■ Instructions to follow:
What lines of the data below hold the string "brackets"? Copy each one out.

■ Data section:
[Start of section]
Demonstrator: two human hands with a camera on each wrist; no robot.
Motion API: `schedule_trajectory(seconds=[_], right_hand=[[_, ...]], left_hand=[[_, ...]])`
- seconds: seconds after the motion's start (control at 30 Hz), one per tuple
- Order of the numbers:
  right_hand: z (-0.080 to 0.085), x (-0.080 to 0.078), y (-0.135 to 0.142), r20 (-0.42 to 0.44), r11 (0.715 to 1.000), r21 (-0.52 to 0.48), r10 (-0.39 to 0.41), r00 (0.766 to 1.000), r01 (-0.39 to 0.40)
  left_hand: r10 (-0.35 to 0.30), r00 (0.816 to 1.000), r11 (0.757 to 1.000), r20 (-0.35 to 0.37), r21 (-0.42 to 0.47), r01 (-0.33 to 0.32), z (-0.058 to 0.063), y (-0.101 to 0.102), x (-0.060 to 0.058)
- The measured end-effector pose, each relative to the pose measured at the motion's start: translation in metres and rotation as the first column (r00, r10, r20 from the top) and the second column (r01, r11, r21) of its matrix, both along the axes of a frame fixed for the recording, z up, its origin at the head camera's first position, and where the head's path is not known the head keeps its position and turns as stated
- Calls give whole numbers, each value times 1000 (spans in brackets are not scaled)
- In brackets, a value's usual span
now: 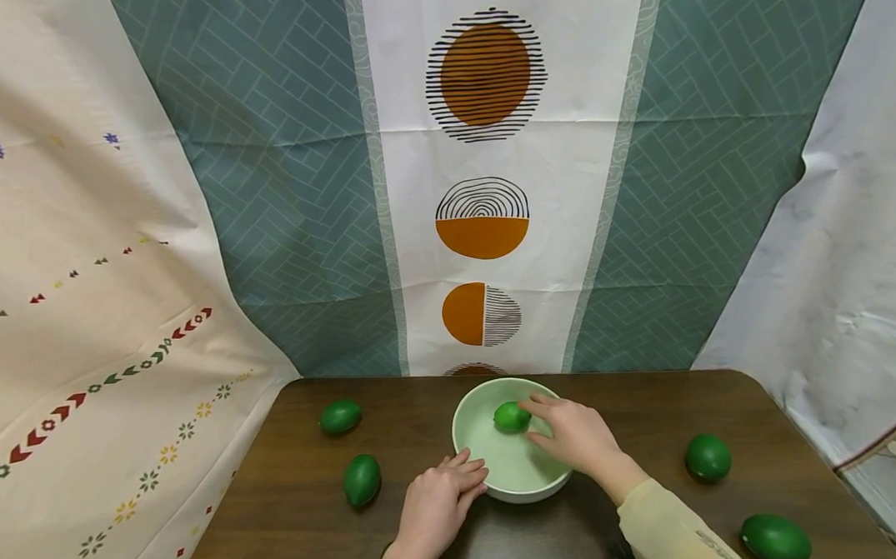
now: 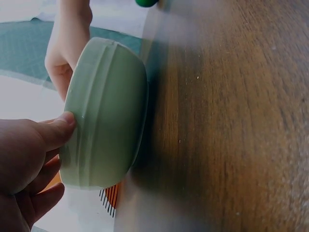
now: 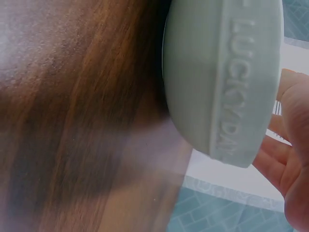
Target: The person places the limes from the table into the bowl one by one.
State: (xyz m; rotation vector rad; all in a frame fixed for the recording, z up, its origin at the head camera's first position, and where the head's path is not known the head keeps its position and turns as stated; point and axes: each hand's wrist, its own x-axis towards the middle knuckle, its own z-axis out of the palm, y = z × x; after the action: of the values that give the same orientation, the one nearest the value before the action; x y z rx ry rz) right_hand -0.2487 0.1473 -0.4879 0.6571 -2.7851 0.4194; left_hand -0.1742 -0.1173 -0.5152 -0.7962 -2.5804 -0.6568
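A pale green bowl (image 1: 470, 445) stands on the brown table, with one bright green lime (image 1: 508, 417) inside it. My left hand (image 1: 441, 498) holds the bowl's near left rim; in the left wrist view the thumb (image 2: 66, 121) lies at the rim and the other fingers are partly hidden behind it. From the right, my right hand (image 1: 575, 432) reaches over the rim into the bowl. Its fingertips are right at the lime, and the thumb is spread apart from it. Raised lettering on the bowl's outer wall (image 3: 236, 87) shows in the right wrist view.
Two dark green limes, a far one (image 1: 340, 418) and a nearer one (image 1: 362, 481), lie left of the bowl. Off to the right are a round green fruit (image 1: 708, 457) and a larger one (image 1: 776, 539) at the front. Patterned cloth (image 1: 483, 228) hangs behind the table.
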Motion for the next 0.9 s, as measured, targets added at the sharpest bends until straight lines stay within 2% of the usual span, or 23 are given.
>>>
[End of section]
■ Answer to this task:
- Calls give whole numbers, each value times 1000 (spans in brackets are not scaled)
- In brackets, a value's usual span

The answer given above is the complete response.